Dua pengembang muda asal Indonesia terpilih sebagai pemenang kategori Distinguished Winners dalam ajang Swift Student Challenge 2026 yang diselenggarakan Apple menjelang Worldwide Developers Conference (WWDC) 2026. Keberhasilan ini membawa mereka bergabung dengan total 350 pemenang global untuk memamerkan inovasi aplikasi berbasis Swift dan kecerdasan buatan.
Dilansir dari Detik iNET, program tahunan ini melibatkan peserta dari 37 negara dan wilayah berbeda di seluruh dunia. Dari total ratusan pemenang, hanya 50 orang yang terpilih sebagai Distinguished Winners untuk mengikuti rangkaian acara eksklusif selama tiga hari di markas pusat Apple di Cupertino, Amerika Serikat.
"Lima distinguished winners berasal dari Indonesia, Malaysia, Thailand, dan Vietnam," ujar Enwei Xie, Senior Director Worldwide Developer Relations Apple.
Penetapan pemenang didasarkan pada kemampuan peserta dalam memanfaatkan platform teknologi Apple guna menjawab tantangan di dunia nyata. Para pelajar di Asia Tenggara dinilai menunjukkan performa yang menonjol melalui berbagai alat pengembangan aplikasi terbaru.
"Para siswa ini menghadirkan kreativitas luar biasa dan memanfaatkan kekuatan platform Apple, Swift, serta berbagai alat AI untuk membangun playground pemenang mereka. Semuanya sangat mengesankan dan bermakna. Saya harap Anda menikmati kesempatan untuk mendengar langsung dan melihat playground dari para pemenang Asia Tenggara kami," kata Enwei.
Integrasi pengkodean dipandang sebagai sarana untuk memberdayakan masyarakat secara luas melalui solusi digital.

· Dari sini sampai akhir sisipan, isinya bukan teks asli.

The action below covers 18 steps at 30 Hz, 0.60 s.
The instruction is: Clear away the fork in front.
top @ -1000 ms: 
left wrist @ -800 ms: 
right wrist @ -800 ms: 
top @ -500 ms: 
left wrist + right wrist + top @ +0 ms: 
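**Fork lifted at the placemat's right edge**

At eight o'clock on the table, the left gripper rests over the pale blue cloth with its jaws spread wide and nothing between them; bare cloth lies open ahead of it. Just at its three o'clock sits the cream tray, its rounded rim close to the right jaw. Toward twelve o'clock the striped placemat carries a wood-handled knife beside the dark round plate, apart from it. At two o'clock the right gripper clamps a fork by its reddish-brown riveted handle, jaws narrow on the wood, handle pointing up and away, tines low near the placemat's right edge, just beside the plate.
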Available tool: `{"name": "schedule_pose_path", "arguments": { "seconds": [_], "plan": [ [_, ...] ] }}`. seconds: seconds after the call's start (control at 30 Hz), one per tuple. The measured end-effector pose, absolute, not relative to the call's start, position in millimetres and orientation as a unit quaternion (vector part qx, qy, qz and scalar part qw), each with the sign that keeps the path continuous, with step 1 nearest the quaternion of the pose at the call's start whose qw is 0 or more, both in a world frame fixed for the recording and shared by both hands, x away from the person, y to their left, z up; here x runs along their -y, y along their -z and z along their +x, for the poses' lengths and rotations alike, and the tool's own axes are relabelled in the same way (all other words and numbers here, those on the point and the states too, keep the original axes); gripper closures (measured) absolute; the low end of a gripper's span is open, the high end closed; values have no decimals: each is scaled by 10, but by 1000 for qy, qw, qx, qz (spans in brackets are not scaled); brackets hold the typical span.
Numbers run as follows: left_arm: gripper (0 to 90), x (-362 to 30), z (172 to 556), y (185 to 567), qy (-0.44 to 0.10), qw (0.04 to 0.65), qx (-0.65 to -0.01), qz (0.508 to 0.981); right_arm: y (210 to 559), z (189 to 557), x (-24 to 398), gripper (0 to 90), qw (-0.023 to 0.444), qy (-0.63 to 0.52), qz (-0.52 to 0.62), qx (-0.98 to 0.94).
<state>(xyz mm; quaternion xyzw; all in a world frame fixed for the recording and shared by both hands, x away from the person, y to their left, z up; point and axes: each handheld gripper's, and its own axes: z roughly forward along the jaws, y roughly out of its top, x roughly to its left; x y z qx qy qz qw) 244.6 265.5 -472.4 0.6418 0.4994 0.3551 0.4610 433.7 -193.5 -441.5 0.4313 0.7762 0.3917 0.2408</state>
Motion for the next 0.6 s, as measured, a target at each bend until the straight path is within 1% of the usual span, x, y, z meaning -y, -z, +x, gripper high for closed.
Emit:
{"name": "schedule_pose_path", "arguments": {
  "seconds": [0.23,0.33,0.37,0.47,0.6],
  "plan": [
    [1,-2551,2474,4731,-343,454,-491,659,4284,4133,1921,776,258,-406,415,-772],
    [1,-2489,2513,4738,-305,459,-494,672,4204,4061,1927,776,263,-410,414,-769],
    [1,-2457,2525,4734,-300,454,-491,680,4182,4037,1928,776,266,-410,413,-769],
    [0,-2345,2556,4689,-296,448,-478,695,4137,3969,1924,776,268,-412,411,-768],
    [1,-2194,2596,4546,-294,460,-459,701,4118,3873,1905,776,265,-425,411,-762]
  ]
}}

Apple menegaskan komitmennya untuk mendukung keberagaman dalam ekosistem pengembangan aplikasi global.
"Di Apple, kami percaya aplikasi untuk semua orang seharusnya dibuat oleh semua orang," katanya.
Ghazali Ahlam Jazali, salah satu perwakilan Indonesia berusia 23 tahun, memenangkan kompetisi melalui aplikasi edukasi privasi digital berjudul They Have Your Fingerprint!. Lulusan Apple Developer Academy Surabaya ini menggunakan simulasi interaktif untuk menjelaskan teknik pelacakan canvas fingerprinting kepada masyarakat umum.

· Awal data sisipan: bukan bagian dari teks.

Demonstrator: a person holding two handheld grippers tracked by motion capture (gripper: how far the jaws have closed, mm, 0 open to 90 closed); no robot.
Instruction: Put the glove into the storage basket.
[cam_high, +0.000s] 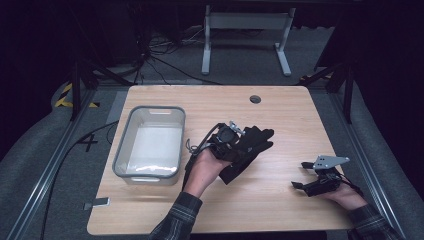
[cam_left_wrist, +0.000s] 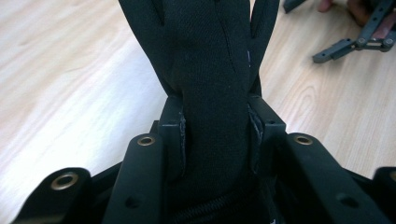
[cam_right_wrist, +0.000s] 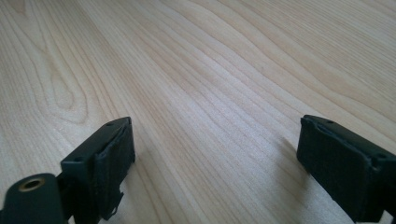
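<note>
A black fabric glove (cam_high: 252, 145) hangs above the middle of the wooden table (cam_high: 280, 115), gripped by my left gripper (cam_high: 235, 145). In the left gripper view the glove (cam_left_wrist: 210, 60) runs up between the two pads (cam_left_wrist: 180, 140), which press on its sides; its finger parts spread out beyond them. My right gripper (cam_high: 300, 175) rests low at the table's right front, held by a hand. In the right gripper view its jaws stand wide apart over bare wood, and the gripper (cam_right_wrist: 215, 154) holds nothing.
A grey plastic bin (cam_high: 150, 142) stands on the left part of the table and looks empty. A round cable hole (cam_high: 255, 99) sits near the far edge. A small grey object (cam_high: 97, 203) lies at the front left corner. Bare wood lies between the two grippers.
</note>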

"Tujuan saya adalah membuat ancaman privasi yang tidak terlihat menjadi lebih nyata agar orang sadar akan risikonya," ujar Ghazali.
Sementara itu, Francesco Emmanuel Setiawan yang merupakan mahasiswa BINUS University dan lulusan Apple Developer Academy Tangerang, menciptakan aplikasi Against the Silence. Game tersebut dirancang untuk membantu individu mengatasi kecemasan sosial dan rasa takut berbicara di depan umum melalui mekanisme tantangan mempertahankan opini.

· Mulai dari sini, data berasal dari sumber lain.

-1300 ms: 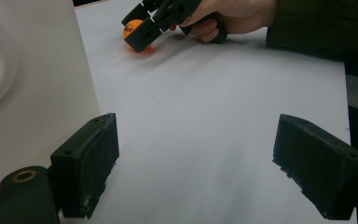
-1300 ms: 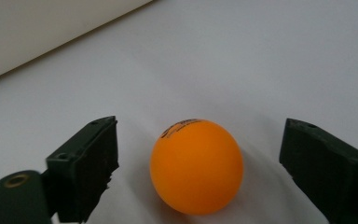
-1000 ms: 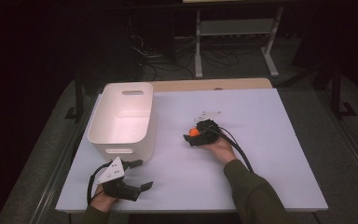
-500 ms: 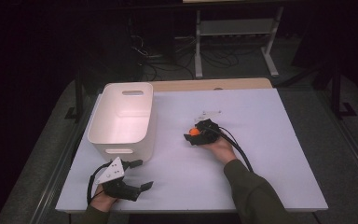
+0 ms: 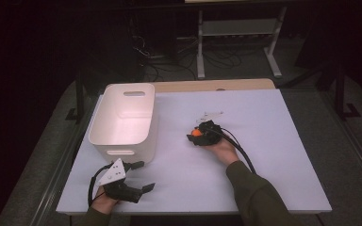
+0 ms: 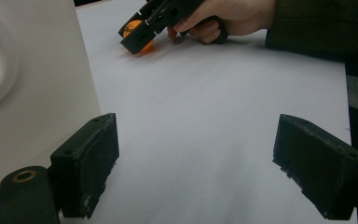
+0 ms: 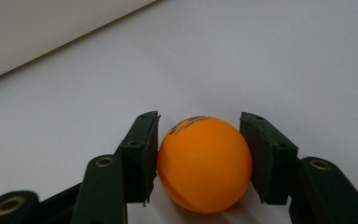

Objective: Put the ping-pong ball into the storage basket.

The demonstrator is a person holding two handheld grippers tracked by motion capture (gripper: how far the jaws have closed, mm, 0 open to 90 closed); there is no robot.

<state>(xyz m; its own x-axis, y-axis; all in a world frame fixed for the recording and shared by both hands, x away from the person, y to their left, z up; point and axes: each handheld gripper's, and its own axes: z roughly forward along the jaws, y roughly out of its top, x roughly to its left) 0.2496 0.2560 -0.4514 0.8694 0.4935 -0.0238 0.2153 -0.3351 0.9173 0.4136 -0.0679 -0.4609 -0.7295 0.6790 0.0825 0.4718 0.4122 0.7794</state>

"Penghargaan ini membuktikan bahwa perjuangan pribadi bisa diubah menjadi alat yang membantu orang lain," kata Francesco.
Selain perwakilan Indonesia, tiga talenta lain dari Asia Tenggara juga turut bersaing dalam ajang ini. Berikut adalah daftar profil lengkap talenta digital ASEAN yang akan berangkat menuju Cupertino:
| Ghazali Ahlam Jazali | Indonesia | They Have Your Fingerprint! | Privasi Digital & Keamanan Data |
| Francesco Emmanuel Setiawan | Indonesia | Against the Silence | Kesehatan Mental & Komunikasi |
| Jasmmender Kaur | Malaysia | Unveil | Literasi Kecerdasan Buatan (AI) |
| Chawabhon Netisingha (Jean) | Thailand | Mini-game AI | Deteksi Bias & Teknik Prompting |
| Nhat Hoang Le | Vietnam | HumMelody | Musik & Konversi Audio |
Jasmmender Kaur dari Malaysia mengembangkan Unveil guna menyederhanakan pendidikan AI melalui pendekatan visual. Di sisi lain, Chawabhon Netisingha asal Thailand merancang sistem pembelajaran algoritma KNN secara mandiri, sementara Nhat Hoang Le dari Vietnam menciptakan alat konversi senandung menjadi notasi musik multi-instrumen.